Dressing in the Wild by Watching Dance Videos

Xin Dong1, Fuwei Zhao1,2, Zhenyu Xie1,2, Xijin Zhang1, Kang Du1, Min Zheng1, Xiang Long1, Xiaodan Liang2*, Jianchao Yang1
1ByteDance, 2Shenzhen Campus of Sun Yat-Sen University


While significant progress has been made in garment transfer, one of the most applicable directions of human-centric image generation, existing works overlook the in-the-wild imagery, presenting severe garment-person misalignment as well as noticeable degradation in fine texture details. This paper, therefore, attends to virtual try-on in real-world scenes and brings essential improvements in authenticity and naturalness especially for loose garment (e.g., skirts, formal dresses), challenging poses (e.g., cross arms, bent legs), and cluttered backgrounds.
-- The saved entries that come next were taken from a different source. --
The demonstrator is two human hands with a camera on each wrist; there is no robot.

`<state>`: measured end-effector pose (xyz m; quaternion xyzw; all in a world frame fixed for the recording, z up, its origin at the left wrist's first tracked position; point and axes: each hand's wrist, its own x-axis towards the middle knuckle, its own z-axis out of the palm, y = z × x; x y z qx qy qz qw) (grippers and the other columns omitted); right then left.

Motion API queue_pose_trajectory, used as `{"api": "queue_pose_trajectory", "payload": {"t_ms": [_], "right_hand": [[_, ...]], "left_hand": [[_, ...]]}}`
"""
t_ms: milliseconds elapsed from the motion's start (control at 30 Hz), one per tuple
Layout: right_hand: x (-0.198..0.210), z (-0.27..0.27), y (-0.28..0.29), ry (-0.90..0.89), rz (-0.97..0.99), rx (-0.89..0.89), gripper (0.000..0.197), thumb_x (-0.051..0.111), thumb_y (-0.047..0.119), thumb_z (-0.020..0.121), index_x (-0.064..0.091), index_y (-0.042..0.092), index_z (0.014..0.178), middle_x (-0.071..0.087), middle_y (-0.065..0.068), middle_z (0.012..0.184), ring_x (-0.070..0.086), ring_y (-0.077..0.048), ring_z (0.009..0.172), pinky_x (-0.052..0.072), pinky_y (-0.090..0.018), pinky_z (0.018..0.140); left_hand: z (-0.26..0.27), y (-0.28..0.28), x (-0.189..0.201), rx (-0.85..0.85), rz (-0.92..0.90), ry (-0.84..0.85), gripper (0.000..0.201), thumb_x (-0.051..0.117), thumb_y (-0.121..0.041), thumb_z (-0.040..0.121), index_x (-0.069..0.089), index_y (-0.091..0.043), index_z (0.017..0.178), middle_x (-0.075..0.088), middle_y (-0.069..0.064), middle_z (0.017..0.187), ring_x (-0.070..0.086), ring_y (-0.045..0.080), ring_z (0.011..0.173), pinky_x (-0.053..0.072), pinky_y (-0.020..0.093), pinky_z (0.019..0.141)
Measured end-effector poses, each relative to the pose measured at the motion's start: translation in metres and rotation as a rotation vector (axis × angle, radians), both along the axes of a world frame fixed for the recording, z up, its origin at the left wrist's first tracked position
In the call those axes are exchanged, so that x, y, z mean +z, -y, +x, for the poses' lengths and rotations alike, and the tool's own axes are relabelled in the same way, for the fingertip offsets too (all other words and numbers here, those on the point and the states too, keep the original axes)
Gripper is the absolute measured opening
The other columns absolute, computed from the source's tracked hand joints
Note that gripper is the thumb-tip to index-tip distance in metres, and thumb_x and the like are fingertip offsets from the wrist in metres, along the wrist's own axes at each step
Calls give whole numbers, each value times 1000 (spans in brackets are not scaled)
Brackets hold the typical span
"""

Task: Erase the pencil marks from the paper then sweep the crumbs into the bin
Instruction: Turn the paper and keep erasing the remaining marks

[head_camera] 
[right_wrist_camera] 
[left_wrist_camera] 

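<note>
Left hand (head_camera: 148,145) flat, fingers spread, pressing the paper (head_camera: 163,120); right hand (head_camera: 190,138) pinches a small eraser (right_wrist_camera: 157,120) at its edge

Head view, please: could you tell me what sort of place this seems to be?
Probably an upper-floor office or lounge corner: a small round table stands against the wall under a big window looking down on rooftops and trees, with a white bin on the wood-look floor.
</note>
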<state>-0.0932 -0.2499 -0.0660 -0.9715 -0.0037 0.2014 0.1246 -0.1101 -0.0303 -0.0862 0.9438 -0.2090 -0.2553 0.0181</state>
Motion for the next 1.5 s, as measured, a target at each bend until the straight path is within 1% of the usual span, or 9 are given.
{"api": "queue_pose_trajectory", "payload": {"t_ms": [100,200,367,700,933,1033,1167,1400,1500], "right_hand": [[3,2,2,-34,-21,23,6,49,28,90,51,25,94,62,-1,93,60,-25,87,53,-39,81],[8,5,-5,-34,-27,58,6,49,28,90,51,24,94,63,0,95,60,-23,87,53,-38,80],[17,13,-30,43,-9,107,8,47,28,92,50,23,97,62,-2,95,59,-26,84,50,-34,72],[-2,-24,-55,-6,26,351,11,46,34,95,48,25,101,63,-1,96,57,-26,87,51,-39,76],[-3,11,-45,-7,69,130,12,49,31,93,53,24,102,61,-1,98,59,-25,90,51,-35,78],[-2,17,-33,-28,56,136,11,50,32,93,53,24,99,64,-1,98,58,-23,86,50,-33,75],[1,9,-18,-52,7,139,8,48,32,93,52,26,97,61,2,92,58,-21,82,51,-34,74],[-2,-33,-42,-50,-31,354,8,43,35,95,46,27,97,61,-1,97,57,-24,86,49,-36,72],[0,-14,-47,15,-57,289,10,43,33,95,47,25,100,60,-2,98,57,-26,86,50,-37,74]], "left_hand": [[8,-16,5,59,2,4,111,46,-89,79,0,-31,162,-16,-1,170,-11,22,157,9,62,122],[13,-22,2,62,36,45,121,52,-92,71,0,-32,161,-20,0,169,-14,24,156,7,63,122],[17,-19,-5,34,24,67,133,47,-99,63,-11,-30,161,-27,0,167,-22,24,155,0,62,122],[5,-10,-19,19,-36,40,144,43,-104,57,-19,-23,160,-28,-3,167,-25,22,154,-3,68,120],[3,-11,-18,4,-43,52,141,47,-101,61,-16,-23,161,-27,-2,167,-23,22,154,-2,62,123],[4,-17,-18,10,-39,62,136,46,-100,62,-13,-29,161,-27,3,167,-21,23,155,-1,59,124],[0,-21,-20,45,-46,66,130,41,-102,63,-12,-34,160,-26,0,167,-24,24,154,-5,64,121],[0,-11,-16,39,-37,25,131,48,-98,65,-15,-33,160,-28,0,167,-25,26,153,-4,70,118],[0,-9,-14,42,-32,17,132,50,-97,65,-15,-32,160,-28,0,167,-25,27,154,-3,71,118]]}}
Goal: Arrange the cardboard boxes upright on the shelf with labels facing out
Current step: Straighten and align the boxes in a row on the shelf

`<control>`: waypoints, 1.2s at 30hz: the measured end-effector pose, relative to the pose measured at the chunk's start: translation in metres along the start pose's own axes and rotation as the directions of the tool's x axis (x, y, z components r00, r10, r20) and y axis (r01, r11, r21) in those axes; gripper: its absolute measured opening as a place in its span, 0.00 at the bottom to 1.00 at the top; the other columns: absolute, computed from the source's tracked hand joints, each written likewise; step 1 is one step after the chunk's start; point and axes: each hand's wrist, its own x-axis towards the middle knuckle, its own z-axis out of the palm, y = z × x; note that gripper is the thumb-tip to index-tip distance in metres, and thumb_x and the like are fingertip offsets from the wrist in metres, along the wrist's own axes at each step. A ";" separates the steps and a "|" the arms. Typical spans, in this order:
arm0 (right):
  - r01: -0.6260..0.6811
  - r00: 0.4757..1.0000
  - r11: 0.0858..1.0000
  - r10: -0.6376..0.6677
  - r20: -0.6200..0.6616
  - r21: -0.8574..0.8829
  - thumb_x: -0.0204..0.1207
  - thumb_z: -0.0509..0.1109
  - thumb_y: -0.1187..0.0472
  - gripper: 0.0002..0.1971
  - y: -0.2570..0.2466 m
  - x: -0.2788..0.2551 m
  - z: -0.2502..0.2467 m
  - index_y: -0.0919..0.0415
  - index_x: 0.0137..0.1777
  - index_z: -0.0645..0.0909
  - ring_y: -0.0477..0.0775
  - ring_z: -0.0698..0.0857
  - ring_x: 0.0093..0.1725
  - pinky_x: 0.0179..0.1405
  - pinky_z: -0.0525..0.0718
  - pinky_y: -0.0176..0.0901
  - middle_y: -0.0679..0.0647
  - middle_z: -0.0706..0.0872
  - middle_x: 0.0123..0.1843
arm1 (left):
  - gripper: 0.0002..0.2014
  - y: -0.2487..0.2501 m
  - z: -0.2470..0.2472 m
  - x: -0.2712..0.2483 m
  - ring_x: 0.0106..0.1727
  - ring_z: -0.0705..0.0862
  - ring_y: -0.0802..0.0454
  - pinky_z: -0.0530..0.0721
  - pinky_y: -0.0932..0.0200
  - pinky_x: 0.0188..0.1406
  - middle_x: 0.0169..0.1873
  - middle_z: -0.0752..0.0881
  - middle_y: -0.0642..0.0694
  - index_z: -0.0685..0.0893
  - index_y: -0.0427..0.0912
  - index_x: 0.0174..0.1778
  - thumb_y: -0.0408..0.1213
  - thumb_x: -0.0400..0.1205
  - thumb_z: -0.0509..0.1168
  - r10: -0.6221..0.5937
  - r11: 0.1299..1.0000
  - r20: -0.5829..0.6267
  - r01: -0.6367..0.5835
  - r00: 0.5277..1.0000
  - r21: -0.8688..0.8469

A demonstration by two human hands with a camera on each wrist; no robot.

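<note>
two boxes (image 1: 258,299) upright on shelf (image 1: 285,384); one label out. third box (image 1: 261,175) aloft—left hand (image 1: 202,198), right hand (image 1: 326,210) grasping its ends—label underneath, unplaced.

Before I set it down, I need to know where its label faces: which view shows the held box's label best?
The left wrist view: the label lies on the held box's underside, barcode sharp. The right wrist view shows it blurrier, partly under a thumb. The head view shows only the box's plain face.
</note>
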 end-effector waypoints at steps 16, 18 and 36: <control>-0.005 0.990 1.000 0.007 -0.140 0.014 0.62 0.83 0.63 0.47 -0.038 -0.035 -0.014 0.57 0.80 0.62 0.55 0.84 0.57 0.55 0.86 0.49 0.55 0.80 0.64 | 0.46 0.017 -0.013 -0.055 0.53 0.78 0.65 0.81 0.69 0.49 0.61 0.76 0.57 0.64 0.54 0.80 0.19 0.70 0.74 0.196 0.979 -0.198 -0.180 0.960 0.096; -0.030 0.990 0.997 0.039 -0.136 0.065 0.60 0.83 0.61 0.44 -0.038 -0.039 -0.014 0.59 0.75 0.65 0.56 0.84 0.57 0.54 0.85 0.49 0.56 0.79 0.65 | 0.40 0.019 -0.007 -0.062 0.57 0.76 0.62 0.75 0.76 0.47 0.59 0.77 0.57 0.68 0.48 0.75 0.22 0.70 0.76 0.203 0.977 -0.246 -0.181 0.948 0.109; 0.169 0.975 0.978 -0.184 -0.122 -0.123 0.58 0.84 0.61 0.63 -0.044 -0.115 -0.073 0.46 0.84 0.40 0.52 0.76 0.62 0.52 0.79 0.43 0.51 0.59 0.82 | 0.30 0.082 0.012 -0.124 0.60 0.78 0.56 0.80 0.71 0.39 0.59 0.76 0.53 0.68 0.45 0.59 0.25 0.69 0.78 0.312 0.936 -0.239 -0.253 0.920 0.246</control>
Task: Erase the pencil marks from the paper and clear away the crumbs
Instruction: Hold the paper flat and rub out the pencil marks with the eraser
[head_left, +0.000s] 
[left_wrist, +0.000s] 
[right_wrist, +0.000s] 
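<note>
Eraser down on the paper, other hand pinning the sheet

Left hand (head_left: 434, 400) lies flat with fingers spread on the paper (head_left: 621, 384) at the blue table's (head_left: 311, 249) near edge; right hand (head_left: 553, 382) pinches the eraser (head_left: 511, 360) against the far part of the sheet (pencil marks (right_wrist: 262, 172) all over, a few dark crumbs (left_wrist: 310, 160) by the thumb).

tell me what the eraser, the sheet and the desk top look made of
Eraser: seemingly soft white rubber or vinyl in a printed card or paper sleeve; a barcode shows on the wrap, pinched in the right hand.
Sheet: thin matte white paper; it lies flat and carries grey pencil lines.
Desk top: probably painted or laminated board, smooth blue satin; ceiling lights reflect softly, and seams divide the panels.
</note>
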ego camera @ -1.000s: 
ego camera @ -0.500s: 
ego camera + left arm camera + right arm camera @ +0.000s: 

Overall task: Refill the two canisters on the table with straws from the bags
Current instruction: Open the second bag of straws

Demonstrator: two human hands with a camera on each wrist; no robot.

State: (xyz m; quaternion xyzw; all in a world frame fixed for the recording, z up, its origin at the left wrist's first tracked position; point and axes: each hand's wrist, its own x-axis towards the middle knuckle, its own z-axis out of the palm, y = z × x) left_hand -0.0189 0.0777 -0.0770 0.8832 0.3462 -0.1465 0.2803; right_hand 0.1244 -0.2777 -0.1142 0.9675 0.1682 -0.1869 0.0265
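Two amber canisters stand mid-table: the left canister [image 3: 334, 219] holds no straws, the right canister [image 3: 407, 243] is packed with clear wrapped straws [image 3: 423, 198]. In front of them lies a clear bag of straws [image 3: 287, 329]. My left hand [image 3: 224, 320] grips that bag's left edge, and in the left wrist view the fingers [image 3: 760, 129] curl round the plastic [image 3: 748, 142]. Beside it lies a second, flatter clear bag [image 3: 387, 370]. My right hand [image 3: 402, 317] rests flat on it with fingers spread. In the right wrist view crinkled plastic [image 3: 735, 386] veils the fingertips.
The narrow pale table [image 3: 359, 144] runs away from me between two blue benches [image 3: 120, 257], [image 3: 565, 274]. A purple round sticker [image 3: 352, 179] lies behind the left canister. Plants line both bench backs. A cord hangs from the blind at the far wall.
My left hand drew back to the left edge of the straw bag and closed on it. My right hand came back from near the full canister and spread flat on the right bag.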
Specifically, we find that the pixel flow excels at handling loose garments whereas the vertex flow is preferred for hard poses, and by combining their advantages we propose a novel generative network called wFlow that can effectively push up garment transfer to in-the-wild context. Moreover, former approaches require paired images for training. Instead, we cut down the laboriousness by working on a newly constructed large-scale video dataset named Dance50k with self-supervised cross-frame training and an online cycle optimization. The proposed Dance50k can boost real-world virtual dressing by covering a wide variety of garments under dancing poses. Extensive experiments demonstrate the superiority of our wFlow in generating realistic garment transfer results for in-the-wild images without resorting to expensive paired datasets.

Dance5k Dataset

We learn realistic garment transfer by leveraging a collection of real world dance videos scraped from public internet. The dataset, named Dance50k, contains 50,000 single-person dance sequences (about 15s duration) that feature varying poses and numerous garment types. For each video, we uniformly sample 10 frames and get a combination of \(C_{10}^2\) candidate \((I^s,I^t)\) pairs to form the training and testing pairs. Besides, a simple assertion is further applied on the candidates to ensure that the number of joints obtained from Openpose in \(I^s\) is more than that in \(I^t\). Finally, we get a split of 949,626/15,815 training/testing image pairs respectively.

Download Dance5k Dataset:

  • The dataset can be downloaded from here. The dataset resolution is: 512 x 512

  • Please concate us if you have any question about dataset or our paper. (dongxin.1016@bytedance.com or xiezhenyu.xiezhy@bytedance.com)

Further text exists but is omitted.